Quantum computers are machines that use the properties of quantum physics to store data and perform computations.
Quantum computing in financial services, or quantum finance, integrates principles from quantum physics and quantum computing with financial services to solve complex problems more efficiently. It uses the unique properties of quantum computing, like superposition, interference, and entanglement, to potentially revolutionise areas like risk management, derivatives pricing, fraud detection, asset valuation, and financial crash forecasting.
Quantum finance is a swiftly evolving field with the potential to transform the financial industry by improving efficiency, accuracy, and security. Illustrative of this rapid progress was the announcement on September 25, 2025, that HSBC and IBM had applied quantum computing to real-world bond trading, demonstrating a 34% accuracy improvement in predicting the likelihood of a trade being executed at a quoted price. This announcement is the latest development in a collaboration between the two companies that started in 2022.
From mainframes to qubits, IBM consolidates its quantum legacy
IBM pioneered superconducting quantum computing, an architecture that relies on circuits cooled to a few thousandths of a degree above absolute zero. These cryogenic temperatures enable qubits to exist in multiple states at once. Superconducting quantum computing boasts high fidelities and relatively simple scalability compared to other architectures as key attributes. GlobalData expects the superconducting architecture to reach widespread commercialisation by 2030. Other key players exploring superconducting quantum computing include Google and Rigetti.

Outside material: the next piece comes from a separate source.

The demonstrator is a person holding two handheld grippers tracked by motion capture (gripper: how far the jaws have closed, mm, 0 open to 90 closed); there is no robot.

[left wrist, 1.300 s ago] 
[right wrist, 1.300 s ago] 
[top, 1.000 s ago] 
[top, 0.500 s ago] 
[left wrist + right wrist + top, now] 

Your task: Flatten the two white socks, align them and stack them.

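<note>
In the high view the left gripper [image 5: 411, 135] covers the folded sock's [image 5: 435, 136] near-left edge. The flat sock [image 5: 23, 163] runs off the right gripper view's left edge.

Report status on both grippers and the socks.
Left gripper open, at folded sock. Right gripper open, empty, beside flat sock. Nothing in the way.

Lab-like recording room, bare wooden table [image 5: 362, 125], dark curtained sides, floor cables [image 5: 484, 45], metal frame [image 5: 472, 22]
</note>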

Scalable quantum computing has been fiendishly difficult to achieve, contributing to the quantum computing market’s fluctuations over the years. IBM has been engaged in quantum computing for more than 30 years and launched the world’s first publicly accessible quantum cloud in 2016. IBM has sought to build an ecosystem of users, researchers, and industry partners and has spearheaded advances in superconducting qubit design, error-mitigation techniques, and open-source tools such as Qiskit.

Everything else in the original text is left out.